Each tax year, many Americans end up paying more than they have to in taxes just because they don’t claim all the deductions they qualify for. No one wants to pay more than is necessary, so before you file your taxes make sure you have taken all the deductions you can. You may be able to lower your tax bill farther than you ever have, and end up with a larger refund than you expected! These seven deductions are often overlooked so be sure to see if you qualify:
- Travel Expenses: Many people know that you can use the standard mileage deduction if you use your personal car for work. However, if you drive for medical reasons or charitable work, you are also able to deduct your expenses. This tax year the standard deduction rate per mile is $.575 for work, $.23 for medical (to a doctor’s appointment) and $.14 for charitable travel (volunteer work)
- Charitable Contributions: If you donate items other than cash to religious groups or non-profits, you are able to deduct the value of the gift. You’ll want to have receipt to back up your donation, but every little amount can help shave money off your tax bill.

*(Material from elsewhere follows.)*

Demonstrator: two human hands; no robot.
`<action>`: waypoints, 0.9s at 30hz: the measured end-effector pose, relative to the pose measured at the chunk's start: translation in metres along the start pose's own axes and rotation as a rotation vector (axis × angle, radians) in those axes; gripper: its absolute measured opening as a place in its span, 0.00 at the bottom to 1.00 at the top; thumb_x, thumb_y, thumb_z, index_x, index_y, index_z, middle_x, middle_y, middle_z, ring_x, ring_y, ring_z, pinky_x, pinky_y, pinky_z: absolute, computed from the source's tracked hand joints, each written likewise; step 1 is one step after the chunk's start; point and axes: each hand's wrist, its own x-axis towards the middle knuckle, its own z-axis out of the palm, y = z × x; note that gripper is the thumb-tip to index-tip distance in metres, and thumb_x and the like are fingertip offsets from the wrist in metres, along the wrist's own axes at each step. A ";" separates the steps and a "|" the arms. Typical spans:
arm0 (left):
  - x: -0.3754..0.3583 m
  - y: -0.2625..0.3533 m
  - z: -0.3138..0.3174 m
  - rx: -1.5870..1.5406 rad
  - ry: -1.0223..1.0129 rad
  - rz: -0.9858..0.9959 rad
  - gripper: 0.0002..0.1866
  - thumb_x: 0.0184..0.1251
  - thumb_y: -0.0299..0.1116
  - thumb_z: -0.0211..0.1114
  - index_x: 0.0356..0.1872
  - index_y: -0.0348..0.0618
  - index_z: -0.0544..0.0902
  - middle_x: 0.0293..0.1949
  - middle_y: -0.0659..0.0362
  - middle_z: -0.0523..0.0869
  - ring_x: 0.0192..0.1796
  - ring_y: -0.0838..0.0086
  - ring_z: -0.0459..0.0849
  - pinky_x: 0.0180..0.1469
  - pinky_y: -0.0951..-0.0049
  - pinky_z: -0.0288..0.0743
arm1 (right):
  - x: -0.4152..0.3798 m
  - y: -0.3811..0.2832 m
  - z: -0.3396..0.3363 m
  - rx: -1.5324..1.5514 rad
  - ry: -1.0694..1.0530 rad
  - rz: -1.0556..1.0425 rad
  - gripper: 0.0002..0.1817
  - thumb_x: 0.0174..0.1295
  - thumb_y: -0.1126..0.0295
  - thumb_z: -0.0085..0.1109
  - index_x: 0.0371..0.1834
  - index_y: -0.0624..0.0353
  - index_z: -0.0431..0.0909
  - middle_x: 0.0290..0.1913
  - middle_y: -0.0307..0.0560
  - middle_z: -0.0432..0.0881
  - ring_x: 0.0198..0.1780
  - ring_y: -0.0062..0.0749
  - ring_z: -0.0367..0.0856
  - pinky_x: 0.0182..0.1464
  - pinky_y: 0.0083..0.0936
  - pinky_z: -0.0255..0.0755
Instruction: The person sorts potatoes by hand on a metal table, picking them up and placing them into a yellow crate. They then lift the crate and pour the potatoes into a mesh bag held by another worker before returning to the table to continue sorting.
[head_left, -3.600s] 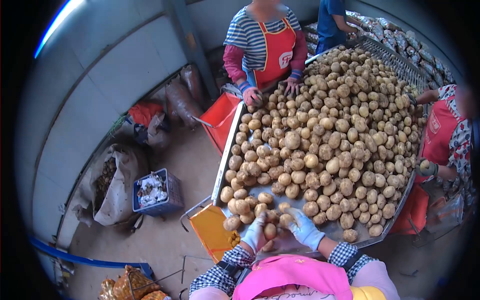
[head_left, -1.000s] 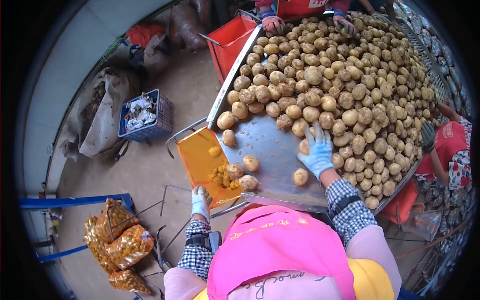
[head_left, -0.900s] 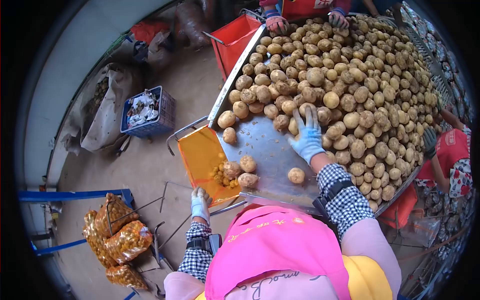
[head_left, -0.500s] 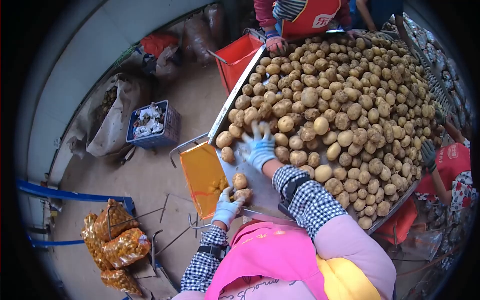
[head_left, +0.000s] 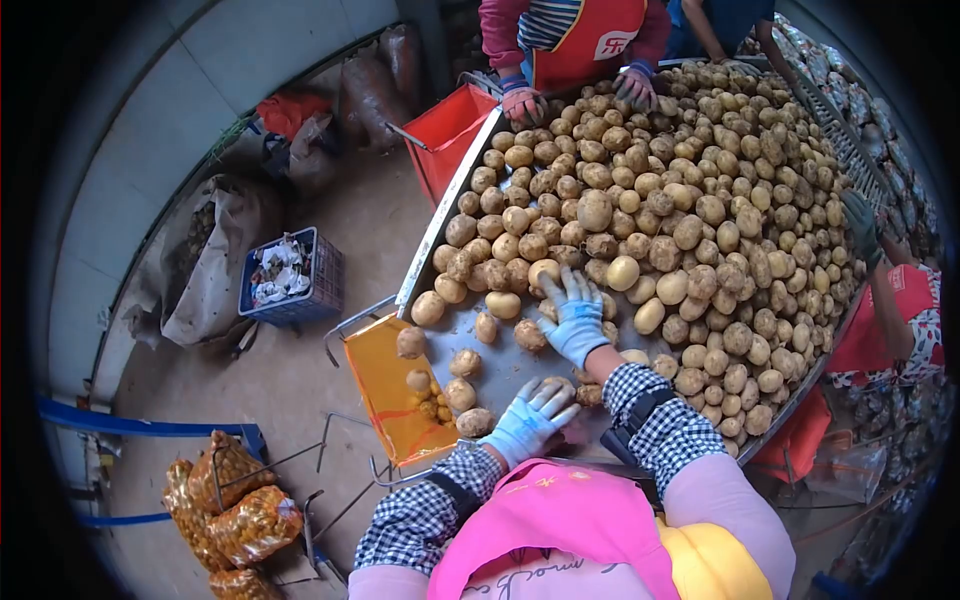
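A large heap of potatoes [head_left: 690, 230] covers most of a metal table [head_left: 505, 365]. My right hand [head_left: 575, 318], in a light blue glove, lies with fingers spread at the near edge of the heap, against several potatoes. Closer to my body, my left hand [head_left: 530, 420], gloved alike, has its fingers apart over the bare metal and holds nothing. Left of it a few loose potatoes [head_left: 460, 394] sit near the table's left edge. Below that edge hangs an open yellow bag [head_left: 385, 385] with several potatoes inside, and one potato is at its mouth.
Across the table a co-worker in a red apron [head_left: 590, 45] has both gloved hands by the heap. Another person [head_left: 895, 320] works at the right. Left on the floor are a blue crate [head_left: 315, 290], a red bag [head_left: 450, 135] and filled potato bags [head_left: 255, 525].
My left hand has moved right, off the potatoes it was touching, and opened. My right hand has shifted right. Some potatoes now lie farther left, and more are in the yellow bag.
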 end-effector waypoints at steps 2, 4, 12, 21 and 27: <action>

- Relocation Expenses: Did you move in order to work at a new job that is over 50 miles from your previous address? If so, your moving expenses, such as mileage and driving costs, as well as lodging, may be tax deductible.
- Student Loan Interest: Interest amounts you paid on qualifying student loans can be tax deductible if your income is less than $80,000 for single filers, or double that for joint filers. Regardless of who actually paid the interest, you are eligible to deduct the interest as long as it is your loan and you are not a dependent of anyone else.
- Sales Tax: There are nine states in the US that don’t charge income tax. In these states, (Florida, Texas, Nevada, Washington, Tennessee, New Hampshire, Wyoming, South Dakota, or Alaska) you are able to deduct sales tax. There is a standard sales tax deduction regardless of which state you live in, but you can only deduct either income tax or sales tax. So in any other state you’ll likely make out better by deducting the income tax.
- Child Care: The IRS has an actual tax credit to help you pay for the care of your child while you work. You are able to claim up to $3,000 in qualifying expenses for one child, or $6,000 for two or more. These expenses can’t be reimbursed by your employer, however you can claim any part of the expense that isn’t covered by your employer benefits.
- Tax Preparation: Yes you can actually deduct the cost of preparing your tax return! You can deduct any software you purchased, as well as tax books and preparation fees. You can even write off charges associated with filing and paying online, such as convenience charges for credit cards.